Halle / Manchester Camerata
THE three-in-a-row schedule at the Bridgewater Hall last week inevitably had its effect on attendance. Manchester Camerata, sandwiched on Friday between the Hallé the night before and the BBC Philharmonic the night after, suffered in particular.
Which was a pity, because they gave one of the most stimulating performances of Beethoven’s eighth symphony I’ve ever heard.
But back to the Hallé, and Sir Mark Elder’s eclectic choice. He began with Vaughan Williams’ Heroic Elegy and Triumphal Epilogue, proudly announced as having not been professionally performed for over 100 years.
It buffed up well, the conductor enjoying the sumptuous scoring of the latter part and probably in line for the title of ‘Glorious Mark’, if VW is still bestowing such accolades in another sphere.
It was followed by a complete contrast: Mozart’s piano concerto no. 24, with a much reduced orchestra and the wonderful Lars Vogt the soloist. He got quite carried away by the burst of tragic feeling that led to his first movement cadenza – and reflected the piece’s strange and contradictory qualities in that cadenza, too.

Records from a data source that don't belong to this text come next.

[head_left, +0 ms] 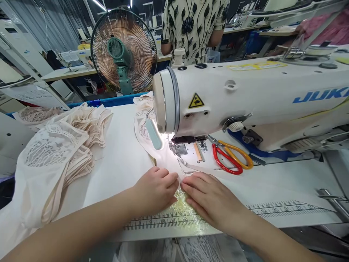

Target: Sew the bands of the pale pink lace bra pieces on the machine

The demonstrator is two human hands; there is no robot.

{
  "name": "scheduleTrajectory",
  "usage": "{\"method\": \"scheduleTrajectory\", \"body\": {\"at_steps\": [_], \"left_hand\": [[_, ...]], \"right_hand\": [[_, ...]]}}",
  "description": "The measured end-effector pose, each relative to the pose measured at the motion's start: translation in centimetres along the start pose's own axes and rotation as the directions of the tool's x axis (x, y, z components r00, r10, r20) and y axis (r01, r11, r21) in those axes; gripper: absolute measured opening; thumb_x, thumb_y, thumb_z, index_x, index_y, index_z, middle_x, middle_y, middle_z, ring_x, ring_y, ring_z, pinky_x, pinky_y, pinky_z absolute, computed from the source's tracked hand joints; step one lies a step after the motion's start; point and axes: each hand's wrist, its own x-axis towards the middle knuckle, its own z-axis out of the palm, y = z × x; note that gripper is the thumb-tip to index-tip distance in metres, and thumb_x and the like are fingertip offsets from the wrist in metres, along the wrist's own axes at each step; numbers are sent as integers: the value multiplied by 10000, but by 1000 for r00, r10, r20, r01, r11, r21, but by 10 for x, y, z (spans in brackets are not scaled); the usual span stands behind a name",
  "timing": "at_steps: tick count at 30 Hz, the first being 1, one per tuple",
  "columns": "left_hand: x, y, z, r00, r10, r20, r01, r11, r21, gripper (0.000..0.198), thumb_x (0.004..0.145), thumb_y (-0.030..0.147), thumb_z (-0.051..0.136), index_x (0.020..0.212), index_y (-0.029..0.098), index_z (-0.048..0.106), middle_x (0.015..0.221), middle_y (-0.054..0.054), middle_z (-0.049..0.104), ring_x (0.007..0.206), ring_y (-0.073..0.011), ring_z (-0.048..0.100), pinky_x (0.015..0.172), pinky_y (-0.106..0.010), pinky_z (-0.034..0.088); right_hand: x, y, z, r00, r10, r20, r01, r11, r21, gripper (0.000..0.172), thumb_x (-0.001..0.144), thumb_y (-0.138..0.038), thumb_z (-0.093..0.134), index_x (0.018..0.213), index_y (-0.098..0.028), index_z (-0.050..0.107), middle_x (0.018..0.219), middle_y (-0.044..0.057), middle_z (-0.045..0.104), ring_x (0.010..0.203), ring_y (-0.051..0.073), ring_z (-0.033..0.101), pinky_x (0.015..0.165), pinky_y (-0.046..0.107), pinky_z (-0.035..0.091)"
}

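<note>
A pale pink lace bra piece (166,160) lies under the lit needle area of a white sewing machine (201,98) and comes toward me. My left hand (155,189) is closed on its near edge, fingers curled and pressed together. Beside it, my right hand (211,200) grips the same edge at its fingertips; the exact pinch is partly hidden. The fingertips of both hands almost touch. A narrow pale strip (201,168) runs from the presser area to the right, just beyond my right hand.
Red-and-orange-handled scissors (231,156) lie right of the needle. A stack of lace bra pieces (57,156) sits at left. A printed ruler (286,208) lines the front edge. Beyond stand a large fan (124,51) and a person in a patterned top (193,29).
</note>
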Motion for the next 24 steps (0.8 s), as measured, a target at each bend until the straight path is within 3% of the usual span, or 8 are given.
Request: {"method": "scheduleTrajectory", "body": {"at_steps": [5,16,24], "left_hand": [[0,-11,0,999,-4,-38,4,1000,7,290,863,279,407,1088,144,531,1070,-67,588,790,-193,500,664,-341,382],[4,-41,12,975,84,-208,-77,996,41,230,908,217,385,1033,197,576,1078,-31,616,741,-154,485,665,-331,377],[9,-57,13,963,83,-257,-60,994,95,258,890,150,377,1015,201,597,1080,-12,641,792,-158,543,634,-313,375]], "right_hand": [[10,1,-2,1000,-11,18,12,998,-58,264,857,-214,460,1061,-115,595,1023,90,622,963,245,516,843,427,452],[28,3,-11,986,75,147,-47,981,-187,250,830,-252,518,1030,-142,622,1050,83,647,841,233,591,654,377,523],[41,3,-11,958,170,233,-103,956,-274,351,838,-283,503,1154,-140,559,1159,82,610,775,202,635,559,332,518]]}}
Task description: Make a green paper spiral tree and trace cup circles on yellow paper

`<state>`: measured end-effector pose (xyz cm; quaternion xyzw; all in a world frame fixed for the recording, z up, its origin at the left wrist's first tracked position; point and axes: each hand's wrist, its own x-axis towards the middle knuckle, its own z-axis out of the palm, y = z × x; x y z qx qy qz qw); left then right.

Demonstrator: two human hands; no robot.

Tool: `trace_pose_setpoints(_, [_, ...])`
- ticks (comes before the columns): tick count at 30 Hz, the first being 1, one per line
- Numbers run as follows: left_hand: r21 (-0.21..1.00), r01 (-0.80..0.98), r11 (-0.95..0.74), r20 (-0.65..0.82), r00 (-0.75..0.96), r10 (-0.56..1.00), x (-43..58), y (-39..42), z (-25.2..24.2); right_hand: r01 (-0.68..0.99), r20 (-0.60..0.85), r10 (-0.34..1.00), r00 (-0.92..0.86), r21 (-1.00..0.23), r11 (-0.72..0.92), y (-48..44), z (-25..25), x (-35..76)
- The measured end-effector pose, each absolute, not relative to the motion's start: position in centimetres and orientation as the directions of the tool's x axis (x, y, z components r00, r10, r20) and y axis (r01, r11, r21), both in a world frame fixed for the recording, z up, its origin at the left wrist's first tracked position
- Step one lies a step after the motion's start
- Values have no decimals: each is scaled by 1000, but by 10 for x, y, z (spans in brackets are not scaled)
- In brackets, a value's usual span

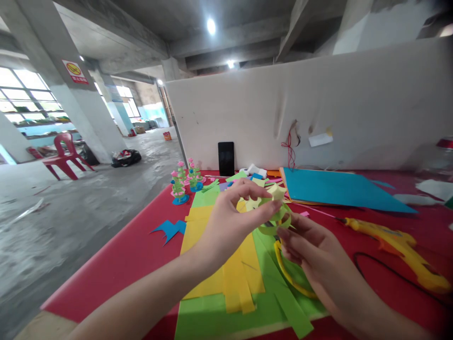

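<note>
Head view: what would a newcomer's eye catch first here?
In the centre, the left hand pinches a small yellow and green paper piece, and the right hand touches it from below. Under them, yellow and green paper strips lie on the red table; a yellow glue gun lies at the right.

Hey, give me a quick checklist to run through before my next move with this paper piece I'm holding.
1. Grip of the left hand on the yellow paper piece: ok, pinched between thumb and fingers.
2. Grip of the right hand on the green loop: cannot tell; the fingertips meet it, but the hold is hidden.
3. Yellow piece and green loop already joined: cannot tell.
4. The glue gun in sight: ok, lying on the red table right of the hands.
5. Glue gun hot: cannot tell.
6. Spare yellow strips close by: ok, on the green sheet below the hands.
</note>
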<state>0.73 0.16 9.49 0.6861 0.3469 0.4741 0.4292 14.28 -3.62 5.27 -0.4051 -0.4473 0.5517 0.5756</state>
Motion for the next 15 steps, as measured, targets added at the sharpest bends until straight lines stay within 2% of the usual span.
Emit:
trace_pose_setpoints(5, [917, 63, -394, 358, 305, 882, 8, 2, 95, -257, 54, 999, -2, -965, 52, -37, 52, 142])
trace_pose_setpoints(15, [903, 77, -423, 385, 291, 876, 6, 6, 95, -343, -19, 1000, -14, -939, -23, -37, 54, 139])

The same happened in the finale: it’s strange to think of dapper Mozart expressing red-mist anger in his music, but he made a memorable case for the idea.
Richard Strauss’s Also Sprach Zarathustra and John Adams’ rhythmic workout Short Ride In A Fast Machine were odd bed-fellows after that, but they put the large orchestral forces to work, each a splendid showpiece in its way.
Douglas Boyd had a surprise in his Camerata programme: Kurt Schwertsik’s Shrunken Symphony, written in 1999. Six minutes long, it’s a joke piece which in some respects sends up the whole idea of the Beethoven tradition. But then, maybe Beethoven himself did it first, in the eighth symphony?
The juxtaposition made the point effectively, and the Beethoven (recorded for CD issue) was alive with vigour, wacky accents, sudden lurches into lyricism and, by the end, a kind of inverted heroism.
Everything stayed musical and proportioned, though – a considerable achievement and one of the best things Boyd has ever done here.
Brahms’s first piano concerto, with soloist Jonathan Biss, in the second half, could hardly be other than an anti-climax, and indeed he seemed intent on making it such, with a measured (though virtuosic) and moderately-powered account.
His approach came into its own in the central slow movement, though, when the balance with the orchestra was right and the playing deeply thought and eloquent.